用于解释上下文文字嵌入内容的递增感敏量培训 (Incremental Sense Weight Training for the Interpretation of Contextualized Word Embeddings)

We present a novel online algorithm that learns the essence of each dimension in word embeddings by minimizing the within-group distance of contextualized embedding groups. Three state-of-the-art neural-based language models are used, Flair, ELMo, and BERT, to generate contextualized word embeddings such that different embeddings are generated for the same word type, which are grouped by their senses manually annotated in the SemCor dataset.
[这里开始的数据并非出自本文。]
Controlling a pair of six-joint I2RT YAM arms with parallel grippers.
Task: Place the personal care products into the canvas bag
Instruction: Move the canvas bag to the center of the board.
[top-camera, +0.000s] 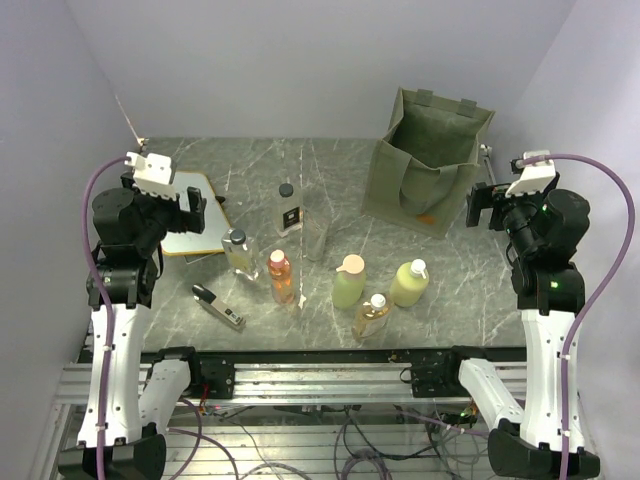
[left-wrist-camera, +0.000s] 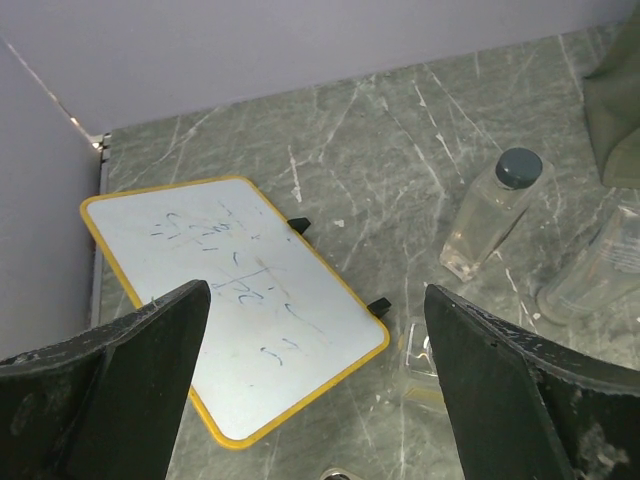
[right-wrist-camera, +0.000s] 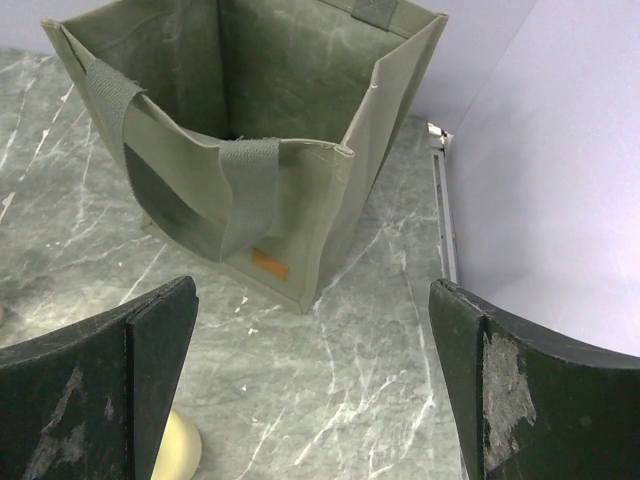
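Observation:
The olive-green canvas bag (top-camera: 430, 160) stands open at the back right; it also fills the right wrist view (right-wrist-camera: 250, 130). Seven products stand mid-table: a clear black-capped bottle (top-camera: 290, 208), a translucent grey container (top-camera: 315, 235), a clear bottle (top-camera: 240, 252), an orange bottle (top-camera: 281, 276), a pale pink-capped bottle (top-camera: 349, 282), a yellow-green white-capped bottle (top-camera: 410, 282) and an amber bottle (top-camera: 371, 315). My left gripper (top-camera: 195, 210) is open and empty above the white board (left-wrist-camera: 235, 300). My right gripper (top-camera: 480, 205) is open and empty just right of the bag.
A flat white board with a yellow edge (top-camera: 190, 225) lies at the left. A slim black-and-silver gadget (top-camera: 218, 307) lies near the front left. Walls close the table at the left, back and right. A metal rail (top-camera: 330, 375) runs along the near edge.

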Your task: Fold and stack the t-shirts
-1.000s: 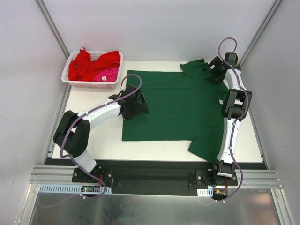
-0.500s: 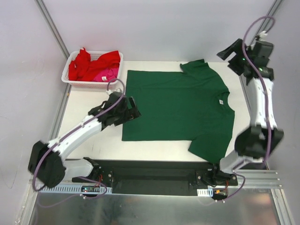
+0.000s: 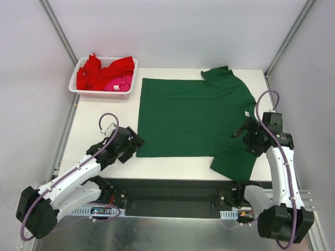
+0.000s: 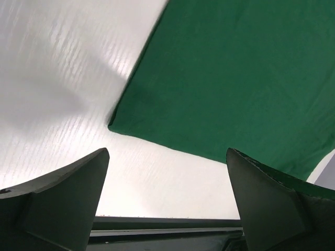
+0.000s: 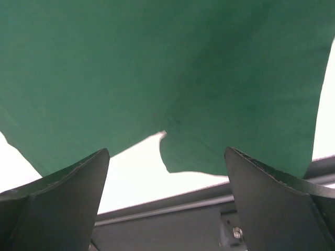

We hypothesize that not all dimensions are equally important for downstream tasks so that our algorithm can detect unessential dimensions and discard them without hurting the performance. To verify this hypothesis, we first mask dimensions determined unessential by our algorithm, apply the masked word embeddings to a word sense disambiguation task (WSD), and compare its performance against the one achieved by the original embeddings. Several KNN approaches are experimented to establish strong baselines for WSD. Our results show that the masked word embeddings do not hurt the performance and can improve it by 3%. Our work can be used to conduct future research on the interpretability of contextualized embeddings.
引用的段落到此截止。